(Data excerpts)
* * * * * * * * *

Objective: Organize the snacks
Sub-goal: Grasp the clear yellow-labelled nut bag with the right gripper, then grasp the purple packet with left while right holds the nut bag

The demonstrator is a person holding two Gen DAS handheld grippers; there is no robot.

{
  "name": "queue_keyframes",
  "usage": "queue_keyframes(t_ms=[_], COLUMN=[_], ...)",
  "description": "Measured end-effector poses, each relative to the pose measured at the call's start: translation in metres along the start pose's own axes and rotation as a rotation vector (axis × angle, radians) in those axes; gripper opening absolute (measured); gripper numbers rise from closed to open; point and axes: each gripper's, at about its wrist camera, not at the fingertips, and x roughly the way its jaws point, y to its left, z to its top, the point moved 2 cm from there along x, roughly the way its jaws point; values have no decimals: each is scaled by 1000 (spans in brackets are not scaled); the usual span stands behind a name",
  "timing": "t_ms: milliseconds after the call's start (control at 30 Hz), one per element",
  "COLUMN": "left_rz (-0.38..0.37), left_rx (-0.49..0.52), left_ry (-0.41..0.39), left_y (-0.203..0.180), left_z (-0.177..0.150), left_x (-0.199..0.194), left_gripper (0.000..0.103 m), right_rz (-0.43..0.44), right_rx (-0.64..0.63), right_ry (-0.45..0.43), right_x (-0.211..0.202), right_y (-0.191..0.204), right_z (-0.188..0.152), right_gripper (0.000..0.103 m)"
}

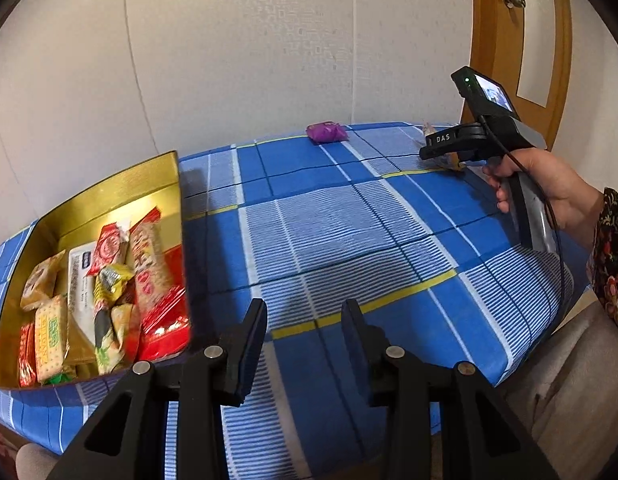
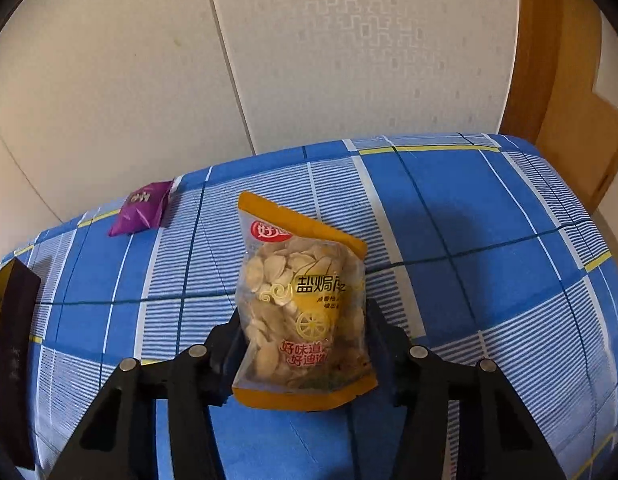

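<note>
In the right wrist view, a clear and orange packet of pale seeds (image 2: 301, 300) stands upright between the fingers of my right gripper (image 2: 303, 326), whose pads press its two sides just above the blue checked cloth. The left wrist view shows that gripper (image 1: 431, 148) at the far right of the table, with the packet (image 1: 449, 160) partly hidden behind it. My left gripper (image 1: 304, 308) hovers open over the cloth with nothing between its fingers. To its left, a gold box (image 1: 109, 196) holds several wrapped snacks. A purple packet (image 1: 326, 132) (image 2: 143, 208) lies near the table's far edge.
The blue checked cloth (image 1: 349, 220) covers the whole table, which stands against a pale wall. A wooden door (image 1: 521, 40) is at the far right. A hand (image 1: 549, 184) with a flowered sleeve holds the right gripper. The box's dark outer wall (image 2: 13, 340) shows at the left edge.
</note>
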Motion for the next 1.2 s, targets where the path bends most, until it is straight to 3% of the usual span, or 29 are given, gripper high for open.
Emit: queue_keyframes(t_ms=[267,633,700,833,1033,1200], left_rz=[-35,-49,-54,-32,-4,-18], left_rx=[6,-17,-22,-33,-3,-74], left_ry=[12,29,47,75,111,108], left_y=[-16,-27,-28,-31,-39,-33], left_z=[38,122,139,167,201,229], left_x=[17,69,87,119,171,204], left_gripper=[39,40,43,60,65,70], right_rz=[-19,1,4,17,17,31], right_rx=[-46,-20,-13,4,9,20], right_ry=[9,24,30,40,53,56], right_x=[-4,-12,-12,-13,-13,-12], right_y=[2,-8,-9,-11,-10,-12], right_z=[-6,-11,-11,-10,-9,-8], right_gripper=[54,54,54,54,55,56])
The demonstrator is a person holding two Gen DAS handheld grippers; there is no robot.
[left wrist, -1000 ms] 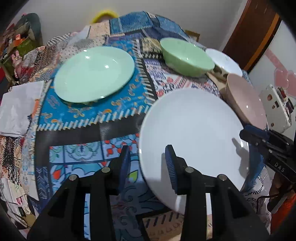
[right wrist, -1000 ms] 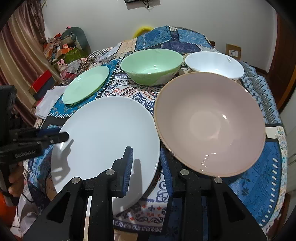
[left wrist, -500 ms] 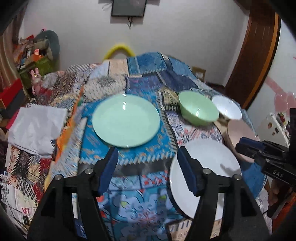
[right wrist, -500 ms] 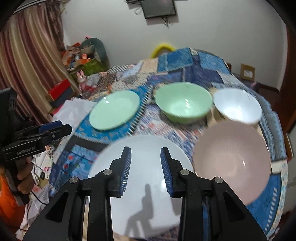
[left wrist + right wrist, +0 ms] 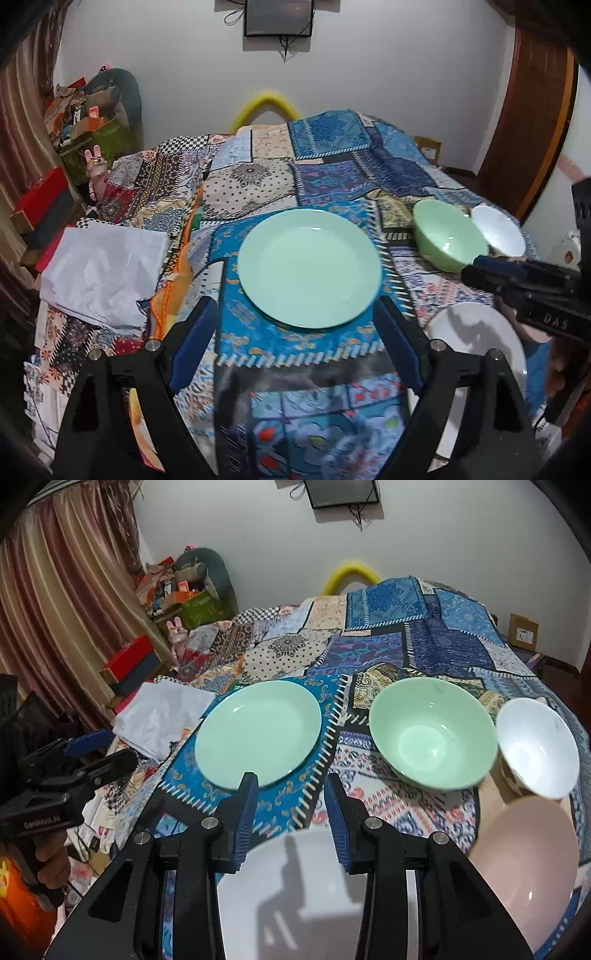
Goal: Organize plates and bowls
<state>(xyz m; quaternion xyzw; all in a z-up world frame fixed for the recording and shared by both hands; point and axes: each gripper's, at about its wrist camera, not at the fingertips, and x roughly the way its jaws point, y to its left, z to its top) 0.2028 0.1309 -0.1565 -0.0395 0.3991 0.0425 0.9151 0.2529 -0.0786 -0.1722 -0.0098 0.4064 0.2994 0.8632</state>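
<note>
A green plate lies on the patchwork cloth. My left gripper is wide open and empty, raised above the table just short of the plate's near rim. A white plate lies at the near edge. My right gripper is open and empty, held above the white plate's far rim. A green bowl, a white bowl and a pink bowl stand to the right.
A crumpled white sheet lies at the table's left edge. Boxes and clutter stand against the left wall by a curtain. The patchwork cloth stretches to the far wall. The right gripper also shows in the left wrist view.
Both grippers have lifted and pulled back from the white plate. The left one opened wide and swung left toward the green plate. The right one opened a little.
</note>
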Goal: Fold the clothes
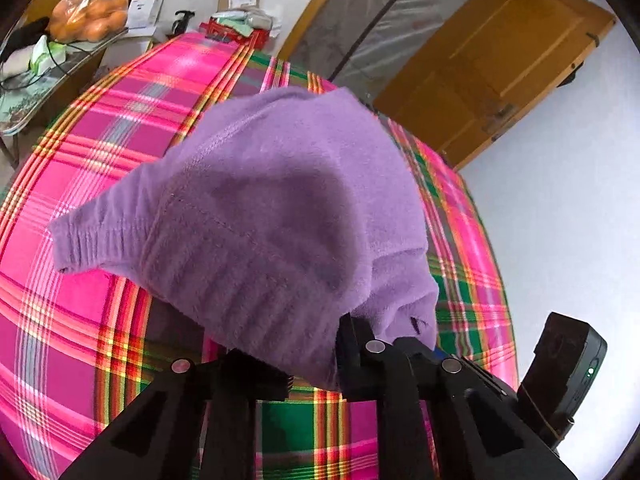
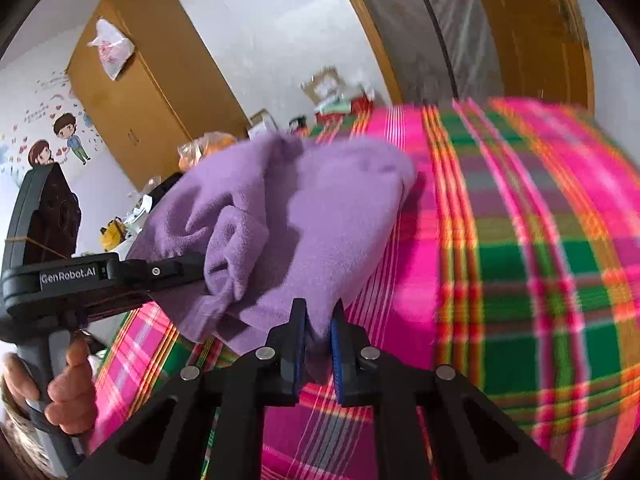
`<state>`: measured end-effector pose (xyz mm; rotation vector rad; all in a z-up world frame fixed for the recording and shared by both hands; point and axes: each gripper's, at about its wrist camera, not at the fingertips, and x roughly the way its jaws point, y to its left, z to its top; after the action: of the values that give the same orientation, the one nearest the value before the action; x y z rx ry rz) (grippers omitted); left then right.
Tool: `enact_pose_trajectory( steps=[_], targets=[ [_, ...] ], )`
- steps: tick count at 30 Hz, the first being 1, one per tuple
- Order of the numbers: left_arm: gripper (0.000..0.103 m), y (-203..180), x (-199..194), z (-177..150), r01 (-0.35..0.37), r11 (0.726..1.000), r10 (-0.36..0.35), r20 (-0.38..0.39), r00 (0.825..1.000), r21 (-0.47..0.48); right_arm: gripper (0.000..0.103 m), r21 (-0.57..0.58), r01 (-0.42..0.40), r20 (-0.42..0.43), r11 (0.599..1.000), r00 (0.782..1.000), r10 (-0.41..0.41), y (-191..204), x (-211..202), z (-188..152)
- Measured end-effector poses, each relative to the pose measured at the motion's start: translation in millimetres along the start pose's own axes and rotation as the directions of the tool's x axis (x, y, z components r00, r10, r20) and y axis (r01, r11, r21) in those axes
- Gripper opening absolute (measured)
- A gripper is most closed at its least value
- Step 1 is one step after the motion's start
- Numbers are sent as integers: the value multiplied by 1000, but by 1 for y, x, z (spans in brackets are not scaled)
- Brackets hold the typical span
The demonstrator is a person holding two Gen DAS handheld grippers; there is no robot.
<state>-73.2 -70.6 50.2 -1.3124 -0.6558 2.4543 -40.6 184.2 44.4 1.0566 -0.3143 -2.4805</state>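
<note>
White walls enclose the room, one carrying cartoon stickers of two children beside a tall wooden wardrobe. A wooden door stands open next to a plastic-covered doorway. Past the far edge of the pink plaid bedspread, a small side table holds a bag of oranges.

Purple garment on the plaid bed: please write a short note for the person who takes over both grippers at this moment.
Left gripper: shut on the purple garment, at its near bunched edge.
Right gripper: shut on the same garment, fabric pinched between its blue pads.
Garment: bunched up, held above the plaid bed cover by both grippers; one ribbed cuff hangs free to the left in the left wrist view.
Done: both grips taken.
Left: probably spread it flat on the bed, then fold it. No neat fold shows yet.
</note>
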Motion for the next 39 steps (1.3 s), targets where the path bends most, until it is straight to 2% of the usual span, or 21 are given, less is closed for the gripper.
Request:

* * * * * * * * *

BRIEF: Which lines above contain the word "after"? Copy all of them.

ANSWER SECTION:
  "timing": "t_ms: milliseconds after the call's start (control at 30 Hz), one per element",
`<state>`: measured end-effector pose (xyz mm; rotation vector rad; all in a z-up world frame fixed for the recording and shared by both hands; point and axes: each gripper's, at about its wrist camera, not at the fingertips, and x roughly the way its jaws point, y to its left, z to its top; after the action: of the values that give the same orientation, the one nearest the value before the action; x y z rx ry rz) (grippers omitted); left then right.
- Step 1 is one step after the motion's start

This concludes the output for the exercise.